Another interesting point of comparison is the cost of transportation in Chesapeake and České Budějovice. There is basically no public transport in Chesapeake with the exception of a few buses that are extremely inconvenient. So since like everybody else, we needed two cars, that the cost of transportation for the two of us, including insurance and gas, was about $150 a month, which was much less than what most people have to pay given that neither of us had to commute to work.

I don’t need a car here because public transport alternatives here, namely many buses and trolleys,  are everywhere and they run every few minutes. Taxis are reasonable too, it costs under $4 to get from my place to downtown or to the train station, both places only about a mile away.

The cost to me for public transport in the small city where I live is about 40 cents a year.

No, that is not a typo! Seniors of any nationality living in this town just need to bring their ID or passport to one of the Public Transport Authority offices in order to prove that they are old geezers based on their date of birth to buy a yearly coupon for a transport ID that costs 10 Czech crowns, which is at today’s exchange rates 44 cents in US dollars.

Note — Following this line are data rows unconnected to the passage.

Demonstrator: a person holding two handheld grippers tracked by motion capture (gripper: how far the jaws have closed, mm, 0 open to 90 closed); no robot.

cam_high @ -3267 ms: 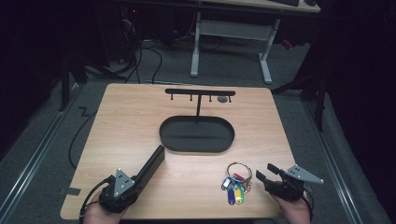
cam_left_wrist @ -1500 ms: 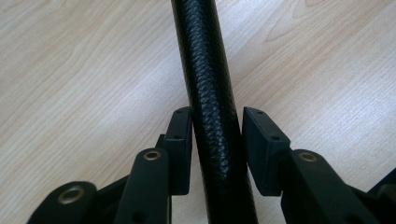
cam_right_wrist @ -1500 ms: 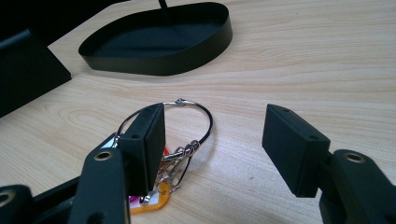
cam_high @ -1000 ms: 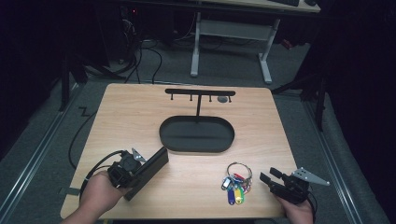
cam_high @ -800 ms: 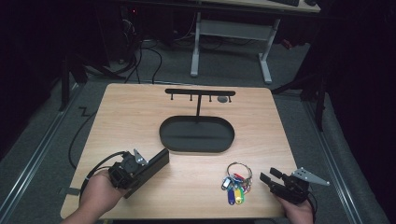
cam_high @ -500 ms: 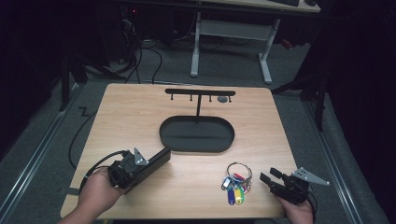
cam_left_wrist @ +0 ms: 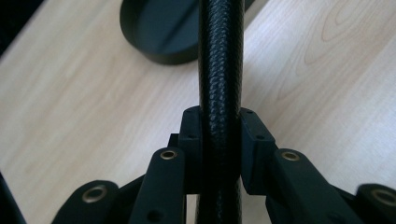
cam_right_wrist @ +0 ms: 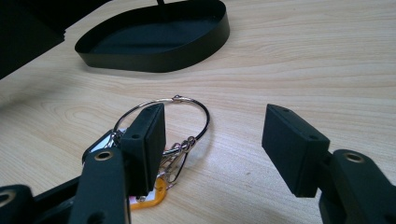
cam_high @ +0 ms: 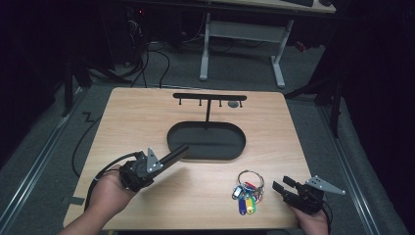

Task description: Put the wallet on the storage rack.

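Observation:
My left gripper [cam_high: 159, 161] is shut on a long black textured case [cam_high: 175, 153] and holds it off the table. The case's far tip points at the black oval tray [cam_high: 215, 144]. In the left gripper view the case [cam_left_wrist: 220, 56] runs edge-on between the two closed pads of my left gripper [cam_left_wrist: 220, 126]. A key ring with coloured tags [cam_high: 249, 192] lies flat near the front edge. My right gripper [cam_high: 283, 185] stands open just right of the key ring. In the right gripper view the key ring [cam_right_wrist: 187, 100] lies partly behind the left pad of my right gripper [cam_right_wrist: 217, 140], and nothing is held.
A thin post rises from the tray to a black bar with small hooks [cam_high: 209, 97]. A grey disc [cam_high: 234, 104] hangs or lies near the bar's right end. The wooden table [cam_high: 137, 122] ends close behind both hands. Dark floor and cables surround it.
The left hand has swung the black case clockwise and carried it closer to the tray. The right gripper drew back slightly to the right at first, then stayed still and open.

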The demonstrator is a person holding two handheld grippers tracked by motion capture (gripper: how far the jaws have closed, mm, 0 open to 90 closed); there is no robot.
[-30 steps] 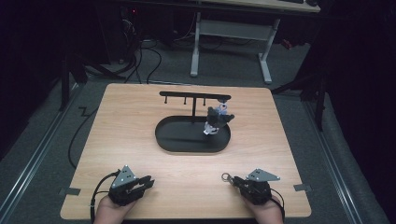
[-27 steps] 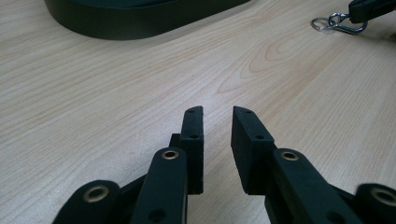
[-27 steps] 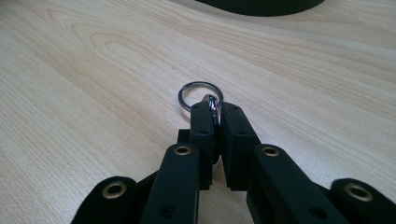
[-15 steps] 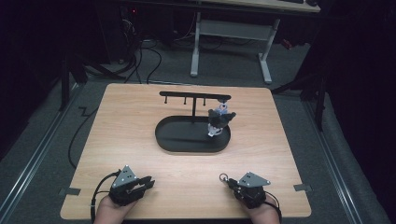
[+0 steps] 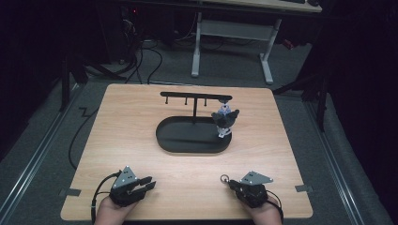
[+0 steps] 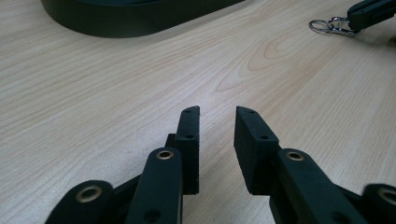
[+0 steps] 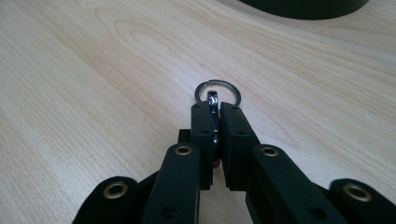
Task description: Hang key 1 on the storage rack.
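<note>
Right now we have a keyring (image 7: 217, 93) pinched by its metal clasp between our right gripper (image 7: 215, 108) pads, its round loop sticking out just past the fingertips (image 7: 201, 112) and lying low over the wooden table (image 5: 131, 126). Our left gripper (image 6: 217, 114) sits well off to the side with its jaws a little apart; they have just been opening, with nothing between them. Farther ahead of both grippers stands the black oval tray (image 5: 187, 140) with its hook rack (image 5: 195, 96), where a small figure charm (image 5: 225, 119) hangs.
</note>
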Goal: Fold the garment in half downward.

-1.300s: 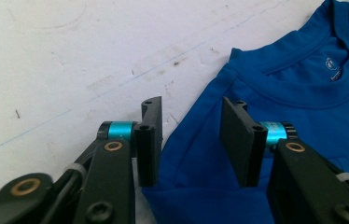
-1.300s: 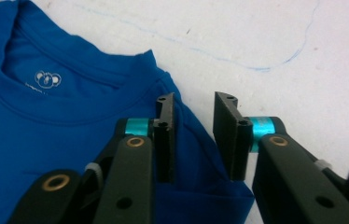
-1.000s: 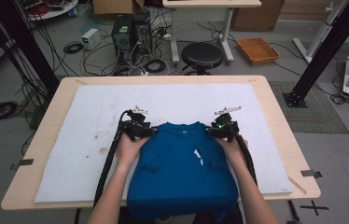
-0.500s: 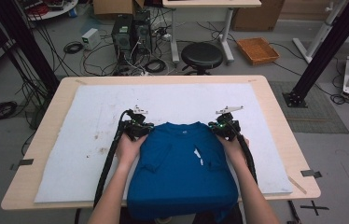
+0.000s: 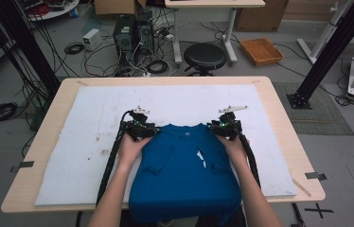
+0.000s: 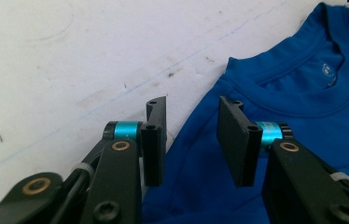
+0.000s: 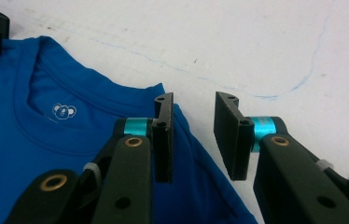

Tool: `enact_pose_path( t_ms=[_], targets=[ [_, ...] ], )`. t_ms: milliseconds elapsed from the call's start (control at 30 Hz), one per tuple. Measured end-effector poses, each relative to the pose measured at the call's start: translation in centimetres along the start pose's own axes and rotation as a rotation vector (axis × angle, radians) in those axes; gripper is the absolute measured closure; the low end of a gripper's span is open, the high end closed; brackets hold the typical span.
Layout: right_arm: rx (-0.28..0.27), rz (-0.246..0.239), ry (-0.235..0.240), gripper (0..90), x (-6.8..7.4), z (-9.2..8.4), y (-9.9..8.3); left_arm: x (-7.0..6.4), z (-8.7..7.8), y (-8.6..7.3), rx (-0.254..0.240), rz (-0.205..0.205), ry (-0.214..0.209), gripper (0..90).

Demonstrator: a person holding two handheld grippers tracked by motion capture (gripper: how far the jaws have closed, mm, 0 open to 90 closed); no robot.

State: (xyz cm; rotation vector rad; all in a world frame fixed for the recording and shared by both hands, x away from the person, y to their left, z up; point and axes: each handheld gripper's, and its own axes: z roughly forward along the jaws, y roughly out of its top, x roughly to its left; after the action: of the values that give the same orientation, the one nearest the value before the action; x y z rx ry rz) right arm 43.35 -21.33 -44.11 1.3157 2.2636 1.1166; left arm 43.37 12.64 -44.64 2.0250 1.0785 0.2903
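Blue shirt (image 5: 187,175) lies soft and limp on the white mat (image 5: 71,142), collar away from the person. Both grippers, left (image 5: 143,131) and right (image 5: 222,128), have just reopened at its shoulders, empty; pinch those seams.

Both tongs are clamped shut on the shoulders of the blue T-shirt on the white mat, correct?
Not clamped: both gripper views show the left tongs and right tongs open, having just been opening, above the blue T-shirt shoulders on the white mat.
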Motion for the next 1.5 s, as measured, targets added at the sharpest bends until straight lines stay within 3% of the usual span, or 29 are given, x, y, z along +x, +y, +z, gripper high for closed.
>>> enact_pose_path(
  t_ms=[133, 267, 300, 367, 500, 633, 900, 1067, 1300, 1500],
  targets=[
    [0.036, -0.012, -0.015, 69.1, 0.1, 0.7, 0.2, -0.6, 0.6, 0.8, 0.043, 0.053, 0.026, 62.9],
    [0.058, -0.032, -0.022, 69.5, 0.3, 1.2, 0.4, -0.9, 0.8, 1.1, 0.056, 0.066, 0.052, 64.0],
    [0.059, -0.038, -0.023, 70.5, 0.4, 1.2, 0.4, -1.1, 0.8, 1.1, 0.055, 0.071, 0.068, 69.0],
    [0.071, -0.055, -0.014, 81.2, 0.5, 1.1, 0.4, -1.3, 0.8, 1.0, 0.05, 0.085, 0.075, 74.4],
    [0.07, -0.082, -0.019, 87.7, 0.8, 1.0, 0.5, -1.6, 1.0, 1.1, 0.051, 0.109, 0.076, 86.8],
    [0.055, -0.079, -0.022, 88.1, 0.8, 0.8, 0.6, -1.5, 0.9, 1.1, 0.047, 0.101, 0.069, 87.7],
    [0.011, -0.05, 0.008, 88.1, 0.0, 0.2, 1.5, -0.8, 0.5, 1.5, 0.002, 0.099, 0.065, 88.4],
    [-0.011, -0.045, 0.008, 88.1, -0.1, 0.0, 2.1, -0.2, -0.3, 1.9, -0.072, 0.069, 0.043, 88.4],
    [-0.053, -0.049, 0.019, 88.1, 0.1, -1.5, 2.6, -0.9, -2.4, 2.4, -0.134, 0.111, 0.024, 88.4],
    [-0.11, -0.081, 0.038, 88.1, 1.4, -4.5, 2.0, -2.0, -4.9, 2.2, -0.173, 0.165, 0.005, 88.3]
  ],
)
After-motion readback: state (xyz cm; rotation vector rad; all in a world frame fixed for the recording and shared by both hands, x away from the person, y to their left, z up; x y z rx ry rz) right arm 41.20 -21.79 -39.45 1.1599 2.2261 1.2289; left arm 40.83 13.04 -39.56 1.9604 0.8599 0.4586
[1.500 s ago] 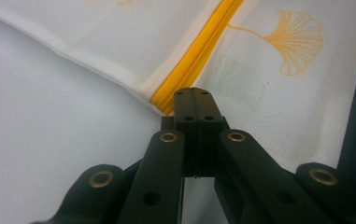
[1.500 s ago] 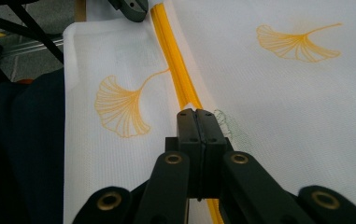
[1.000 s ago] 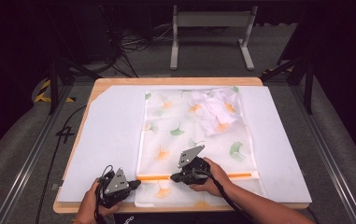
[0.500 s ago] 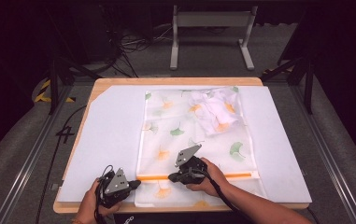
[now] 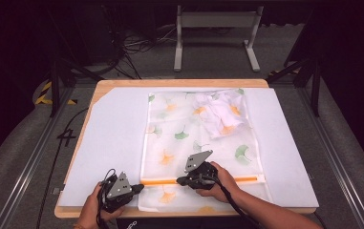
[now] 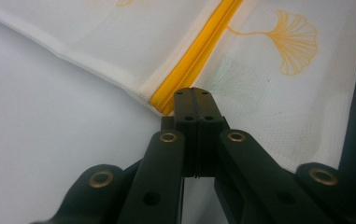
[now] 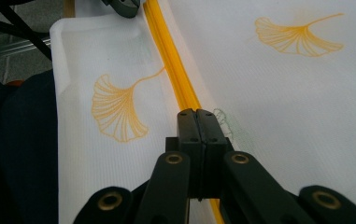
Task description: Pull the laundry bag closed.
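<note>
Left gripper [image 5: 134, 189]: it is resting at the left end of the orange zipper [image 5: 170, 182], on the near left corner of the bag. In the left gripper view its jaws are pressed together, tips touching, right at the zipper's end [image 6: 162, 103]. I cannot tell whether a thin bit of fabric is pinched between them.

Mesh laundry bag [image 5: 194, 143]: it is lying flat on the white sheet [image 5: 112, 143] that is covering the wooden table [image 5: 122, 84], a little right of the middle. It is white with ginkgo leaf prints, and the zipper is running across its near edge.

Right gripper [image 5: 183, 181]: it is sitting on the zipper line, about the middle of the bag's width. In the right gripper view the jaws are closed together over the orange strip [image 7: 175, 79].

Step in hand: to my judgement, the person is working on the zipper, the left side holding the end steady while the right side is dealing with the slider.

Next move: it is calling for a firm hold on the corner and a straight pull along the zipper, so that the thin mesh is not bunching.

Crumpled cloth [image 5: 220, 112]: it is lying at the far right part of the bag; whether it is inside or on top is not clear.

Hard to see: the slider is hiding under the right jaws, so I cannot say if the zipper is open or shut.
</note>
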The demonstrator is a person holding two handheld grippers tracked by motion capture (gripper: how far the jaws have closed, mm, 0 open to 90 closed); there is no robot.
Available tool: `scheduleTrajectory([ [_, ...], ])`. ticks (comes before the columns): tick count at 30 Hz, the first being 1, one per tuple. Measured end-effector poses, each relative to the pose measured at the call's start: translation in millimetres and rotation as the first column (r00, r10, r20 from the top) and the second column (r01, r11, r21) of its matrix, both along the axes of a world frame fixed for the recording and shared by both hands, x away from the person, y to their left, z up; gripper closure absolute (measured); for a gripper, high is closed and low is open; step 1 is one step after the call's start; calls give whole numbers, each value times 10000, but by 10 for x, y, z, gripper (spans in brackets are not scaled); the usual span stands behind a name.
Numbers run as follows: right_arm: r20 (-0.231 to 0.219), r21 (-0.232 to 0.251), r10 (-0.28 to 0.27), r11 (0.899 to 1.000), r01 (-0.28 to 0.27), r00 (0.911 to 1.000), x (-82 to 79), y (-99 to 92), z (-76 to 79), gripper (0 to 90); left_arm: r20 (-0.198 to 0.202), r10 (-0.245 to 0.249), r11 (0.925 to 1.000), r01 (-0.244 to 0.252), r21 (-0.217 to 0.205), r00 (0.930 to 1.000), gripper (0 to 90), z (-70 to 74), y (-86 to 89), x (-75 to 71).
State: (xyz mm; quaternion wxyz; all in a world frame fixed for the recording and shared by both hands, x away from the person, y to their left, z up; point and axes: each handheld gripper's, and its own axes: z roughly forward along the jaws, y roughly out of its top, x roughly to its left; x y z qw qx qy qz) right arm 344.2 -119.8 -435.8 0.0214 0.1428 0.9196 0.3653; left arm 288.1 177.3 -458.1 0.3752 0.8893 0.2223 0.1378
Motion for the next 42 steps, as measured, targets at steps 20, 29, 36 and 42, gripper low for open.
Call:
scheduleTrajectory([
  [20, 19, 202, -1497, 9885, 1497, 9887, -94, -1134, 129, 900, -61, 57, 9999, -58, -152, 10000, 900, -8, 9, 5],
  [29, -32, 323, -3106, 9500, 3105, 9505, -194, -1926, 134, 900, -72, 76, 9998, -77, -165, 9999, 900, -7, 9, 5],
  [36, -136, 521, -3814, 9229, 3816, 9243, -271, -2301, 114, 900, -110, 31, 9999, -32, -168, 9999, 900, -6, 12, 9],
  [42, -412, 681, -4142, 9068, 4161, 9093, -304, -2471, 32, 900, -106, 50, 9999, -51, -159, 9999, 900, -4, 13, 7],
])
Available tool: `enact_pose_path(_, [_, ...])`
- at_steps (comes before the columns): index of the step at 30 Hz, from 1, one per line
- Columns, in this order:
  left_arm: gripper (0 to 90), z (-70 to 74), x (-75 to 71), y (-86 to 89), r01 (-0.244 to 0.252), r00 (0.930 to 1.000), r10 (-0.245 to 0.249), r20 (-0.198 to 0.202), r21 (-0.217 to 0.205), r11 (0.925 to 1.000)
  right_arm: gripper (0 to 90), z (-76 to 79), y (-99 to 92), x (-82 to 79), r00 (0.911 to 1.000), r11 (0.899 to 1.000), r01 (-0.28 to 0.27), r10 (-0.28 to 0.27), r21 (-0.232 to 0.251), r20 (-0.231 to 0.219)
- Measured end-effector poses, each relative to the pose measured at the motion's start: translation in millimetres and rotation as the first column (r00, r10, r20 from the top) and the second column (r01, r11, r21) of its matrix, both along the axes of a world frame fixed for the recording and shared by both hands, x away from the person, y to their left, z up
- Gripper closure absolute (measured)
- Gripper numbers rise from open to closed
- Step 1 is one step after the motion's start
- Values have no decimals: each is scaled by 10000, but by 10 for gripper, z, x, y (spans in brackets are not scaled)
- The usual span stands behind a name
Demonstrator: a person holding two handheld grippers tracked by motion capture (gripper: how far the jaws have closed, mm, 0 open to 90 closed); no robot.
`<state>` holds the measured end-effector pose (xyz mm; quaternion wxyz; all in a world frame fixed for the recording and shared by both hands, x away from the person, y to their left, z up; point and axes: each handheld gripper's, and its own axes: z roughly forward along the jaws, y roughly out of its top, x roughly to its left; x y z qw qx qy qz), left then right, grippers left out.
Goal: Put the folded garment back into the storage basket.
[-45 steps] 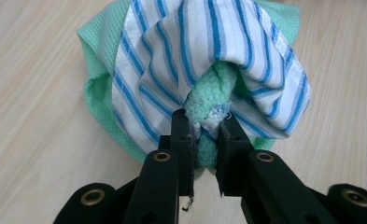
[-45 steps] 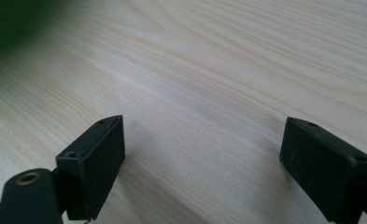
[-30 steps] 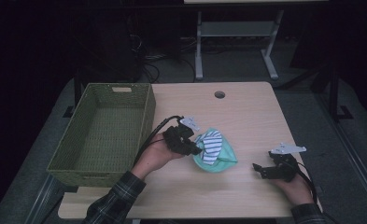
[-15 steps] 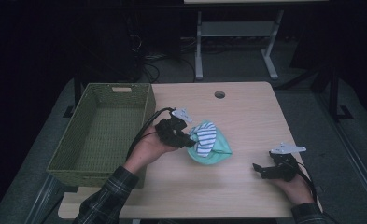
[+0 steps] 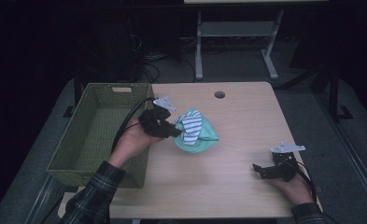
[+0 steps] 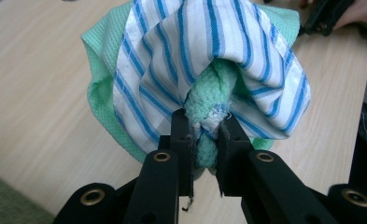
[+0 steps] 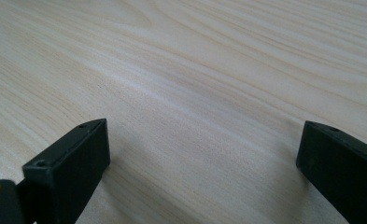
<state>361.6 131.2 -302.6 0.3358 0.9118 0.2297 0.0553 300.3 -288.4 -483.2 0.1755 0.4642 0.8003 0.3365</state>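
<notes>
Our left gripper (image 5: 174,129) is raised off the tabletop, pointing right, jaws clamped nearly together on a bunch of fabric; left forearm in a plaid sleeve reaches up from the bottom edge. Our right gripper (image 5: 260,171) sits low at the near right, jaws wide apart with nothing between, having just been opening.

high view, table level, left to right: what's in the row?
Wicker basket → left claw, shut on the cloth bundle → bare tabletop → right claw, jaws open with nothing between them.
</notes>
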Motion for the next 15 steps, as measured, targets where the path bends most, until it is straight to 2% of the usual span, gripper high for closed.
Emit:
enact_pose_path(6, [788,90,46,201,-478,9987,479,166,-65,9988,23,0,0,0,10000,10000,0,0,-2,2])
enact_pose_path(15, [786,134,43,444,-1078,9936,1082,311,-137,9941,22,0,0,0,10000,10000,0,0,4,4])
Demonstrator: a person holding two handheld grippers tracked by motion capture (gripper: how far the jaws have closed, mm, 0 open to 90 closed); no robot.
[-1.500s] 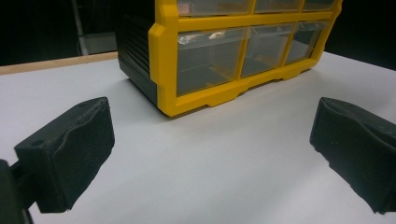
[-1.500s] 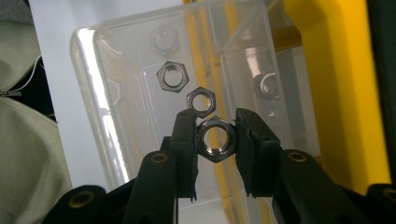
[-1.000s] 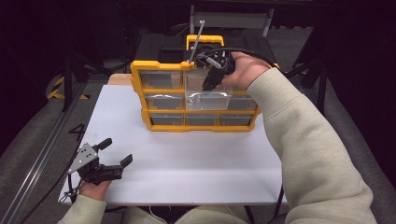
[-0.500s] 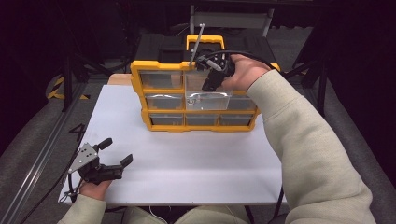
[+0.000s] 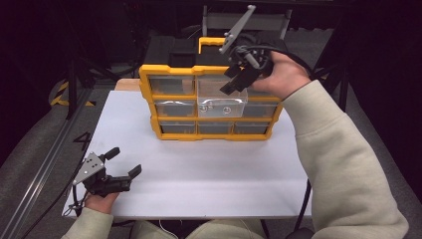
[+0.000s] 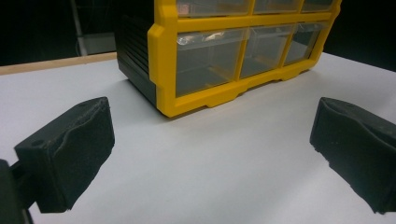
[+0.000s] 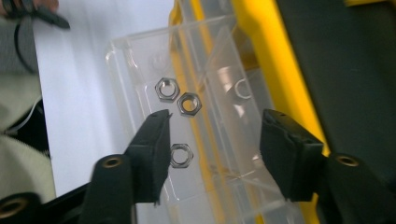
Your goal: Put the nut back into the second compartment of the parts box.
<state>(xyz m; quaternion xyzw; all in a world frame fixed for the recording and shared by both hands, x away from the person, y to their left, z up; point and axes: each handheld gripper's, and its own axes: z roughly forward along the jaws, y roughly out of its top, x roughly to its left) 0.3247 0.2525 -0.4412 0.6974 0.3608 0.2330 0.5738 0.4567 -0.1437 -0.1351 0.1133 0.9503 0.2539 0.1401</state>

The idea is probably to get dangerous older drivers off the roads, which works for me just fine. Another thing is that once you have this senior ID, you can also get other discounts off the cost of the regular fare on trains anywhere in Czech Republic, which I think is fabulous. I have not tried it yet, but I intend to so soon on my next trip to Prague (under 100 miles), which should take about two hours and cost, thanks to the senior discount, under four dollars for a return trip.

I have still a few problems that I have to deal with here as a special case of a new immigrant. For instance, although I have a permanent domicile certificate, I don’t have a Czech ID yet, which seems to require much more documentation than I thought would be needed.

But other than that, I am getting used to my new environment fairly quickly, and of course, this is in no small part also thanks to the considerably lower cost of living here compared to the United States.

It’s so nice not to have to work anymore because everything is comfortably covered by your pension even though you live on a fixed income!